- [Problem to work on] In the material below, tally the lines that include the string "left", then write down only the total.

- [Provided data]

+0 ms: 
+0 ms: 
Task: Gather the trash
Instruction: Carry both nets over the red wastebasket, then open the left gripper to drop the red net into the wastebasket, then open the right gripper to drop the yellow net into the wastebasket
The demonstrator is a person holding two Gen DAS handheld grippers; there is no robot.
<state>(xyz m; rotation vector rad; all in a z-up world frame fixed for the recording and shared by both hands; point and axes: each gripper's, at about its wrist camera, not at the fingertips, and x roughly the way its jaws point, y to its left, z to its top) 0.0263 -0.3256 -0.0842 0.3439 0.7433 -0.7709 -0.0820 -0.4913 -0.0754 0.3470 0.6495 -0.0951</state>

- [Task answer] 2